The KV store provides sequential consistency, achieved by primary-based remote writes protocol. Read requests are served independently by each replica. The primary node serves update requests independently and then forwards these requests to the secondary nodes in the order that they have been processed on the primary node. For this order, the primary maintains a strictly increasing operation counter, which is the same as the order by which the operations log is written. The secondary nodes forward all update requests to the primary node.

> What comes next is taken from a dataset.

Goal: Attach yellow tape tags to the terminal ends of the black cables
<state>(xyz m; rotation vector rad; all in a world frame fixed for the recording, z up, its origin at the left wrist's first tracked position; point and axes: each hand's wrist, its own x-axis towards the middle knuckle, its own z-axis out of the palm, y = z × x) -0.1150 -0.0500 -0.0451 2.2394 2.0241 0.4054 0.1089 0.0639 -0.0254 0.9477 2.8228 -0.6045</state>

On each replica, there is a mutex for the tablet in memory and a mutex for each row in the tablet. GET request acquires shared access to the tablet and to the specific row. PUT, CPUT, and DELETE requests acquire shared access to the tablet and exclusive access to the specific row. PUT request can potentially upgrade shared access to the tablet to exclusive access in case that a new row has to be added. Each update request is first force-wrote to the operations log and then processed.

Each tablet is checkpointed after a fixed number of update operations. Moreover, when a replica performs a checkpoint, it also forwards a checkpoint request to the primary node, which then forwards to all other nodes. If a node has this tablet in memory, it similarly performs a checkpoint. In this way, checkpointing is synchronized.

During recovery, the recovered node reestablishes connection with the master and gets the ids of the tablets that it should serve. It then contacts the primary node with checksums of its checkpoint file and log file for each tablet. The primary compares the checksums with its copy and instructs the recovered node to download appropriate files if there have been updates. Since checkpointing is synchronized, most recovery can be done using local copies. Eventually, the recovered node registers again with the master and comes back online.

Front End React Application

The front-end is a single-page web service based on NodeJS and React, and uses Rest API to communicate with other services. The React application is built to a static HTTP file which can be served with our HTTP Server. To achieve better user experience, two libraries Ant Design and Shards UI are used to provide a better UI. RestAPI is used to communicate with backend services.


Responsibilities

Yuanqi Wang

  • HTTP Server
  • Dispatcher
  • Dispatch / Static / Cookie Service
  • Dispatch / Static / User Controller

Xi Qiu

  • KV Store Client
  • Storage Controller/Service
  • Mail Controller/Service
  • User Service

Yuzhi Shao

  • KV Store Servers
  • Admin Controller/Service

Miaoyan Zhang

  • React Single Page Application

*Components not mentioned are implemented in a collaborative fashion.


External Libraries

The following external libraries are used in our project:

  • Ant Design UI Library. For React single page application UI design.
  • Shards-React. For React single page application UI design.
  • C++ JSON. For HTTP body JSON parsing and composing. Only used in the controller layer.